The young lads, who had hitherto stood in groups around the outer edge of the market-place, now mingled with the crowd to listen to the speakers; and a young Tyrolese, with his rifle on his arm, and his pointed hat over his dark curly hair, approached with such impetuous curiosity that he suddenly stood close to the tax- collector. However, he took no notice of the officer, but looked with eager attention at Wallner, and listened to his words.

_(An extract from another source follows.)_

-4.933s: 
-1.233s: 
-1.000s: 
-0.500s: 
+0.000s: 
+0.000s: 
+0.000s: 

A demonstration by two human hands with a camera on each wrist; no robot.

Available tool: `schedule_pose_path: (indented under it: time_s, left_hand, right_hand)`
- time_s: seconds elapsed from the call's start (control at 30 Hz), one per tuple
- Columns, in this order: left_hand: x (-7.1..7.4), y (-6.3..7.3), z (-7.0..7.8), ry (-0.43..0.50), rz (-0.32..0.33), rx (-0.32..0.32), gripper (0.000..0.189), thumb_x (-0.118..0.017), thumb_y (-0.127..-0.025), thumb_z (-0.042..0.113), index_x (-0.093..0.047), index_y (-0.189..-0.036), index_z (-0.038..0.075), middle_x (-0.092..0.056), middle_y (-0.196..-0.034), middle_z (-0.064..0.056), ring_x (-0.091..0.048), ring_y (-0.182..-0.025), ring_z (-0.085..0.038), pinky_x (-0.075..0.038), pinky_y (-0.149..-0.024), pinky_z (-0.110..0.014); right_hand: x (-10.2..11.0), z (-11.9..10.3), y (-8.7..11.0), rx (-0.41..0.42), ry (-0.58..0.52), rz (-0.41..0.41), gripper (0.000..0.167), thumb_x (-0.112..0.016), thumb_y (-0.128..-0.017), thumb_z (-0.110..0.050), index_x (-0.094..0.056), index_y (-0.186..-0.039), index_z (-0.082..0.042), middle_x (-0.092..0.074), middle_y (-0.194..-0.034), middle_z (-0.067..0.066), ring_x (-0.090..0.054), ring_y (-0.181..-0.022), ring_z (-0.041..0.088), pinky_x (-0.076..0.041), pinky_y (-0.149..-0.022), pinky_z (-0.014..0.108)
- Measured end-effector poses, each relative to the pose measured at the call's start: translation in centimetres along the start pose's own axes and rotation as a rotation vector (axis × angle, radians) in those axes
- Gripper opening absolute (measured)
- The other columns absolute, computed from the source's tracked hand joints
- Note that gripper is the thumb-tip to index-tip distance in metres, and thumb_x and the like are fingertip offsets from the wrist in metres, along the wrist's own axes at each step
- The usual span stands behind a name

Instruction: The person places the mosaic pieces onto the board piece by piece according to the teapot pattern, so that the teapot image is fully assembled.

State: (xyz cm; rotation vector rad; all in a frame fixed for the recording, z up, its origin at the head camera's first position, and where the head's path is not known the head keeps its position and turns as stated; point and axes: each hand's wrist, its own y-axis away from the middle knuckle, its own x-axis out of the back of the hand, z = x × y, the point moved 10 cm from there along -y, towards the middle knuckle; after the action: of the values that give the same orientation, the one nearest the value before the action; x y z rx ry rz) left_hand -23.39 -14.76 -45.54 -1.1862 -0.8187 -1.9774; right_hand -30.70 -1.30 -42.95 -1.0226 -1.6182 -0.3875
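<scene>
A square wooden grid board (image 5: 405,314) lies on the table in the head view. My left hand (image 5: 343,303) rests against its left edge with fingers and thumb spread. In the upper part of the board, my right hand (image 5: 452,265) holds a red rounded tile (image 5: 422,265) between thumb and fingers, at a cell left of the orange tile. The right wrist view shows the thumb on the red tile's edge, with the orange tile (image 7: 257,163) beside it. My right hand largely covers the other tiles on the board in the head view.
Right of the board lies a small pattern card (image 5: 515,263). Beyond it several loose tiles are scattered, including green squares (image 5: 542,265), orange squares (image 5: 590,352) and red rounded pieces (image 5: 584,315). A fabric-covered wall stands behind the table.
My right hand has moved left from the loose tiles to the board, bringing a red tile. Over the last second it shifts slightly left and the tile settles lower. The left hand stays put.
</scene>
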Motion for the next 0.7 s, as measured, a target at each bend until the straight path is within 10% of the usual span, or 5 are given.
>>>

But the grim eyes of one of the two bailiffs noticed with dismay that this impudent fellow dared to place himself close by the side of the tax-collector without taking off his hat.
Striking with his fist on the young fellow's hat, he drove it deep over his forehead.
"Villain!" he shouted, in a threatening voice, "do you not see the tax-collector?"
The young fellow drew the hat with an air of embarrassment from his forehead, and crimsoning with rage, but in silence, stepped back into the circle of the murmuring men.
"That is just what you deserve, Joe," said Anthony Wallner. "Why did a smart Tyrolese boy like you come near us Southern Bavarians when we were talking about public parlour?"
At this moment a lad elbowed himself hastily through the crowd. His dress was dusty, his face was flushed and heated and it seemed as though he had travelled many miles on foot. To those who stood in his way he said in a breathless, panting voice: "Please stand aside. I have to deliver something to Anthony Wallner-Aichberger; I must speak with him."
The men willingly stood aside. Now be was close behind Wallner, and, interrupting him in his speech, he whispered to him: "I come from Andreas Hofer; he sends you his greetings and this paper. I have run all night to bring it to you."
He handed a folded paper to Wallner, who opened it with hands trembling with impatience.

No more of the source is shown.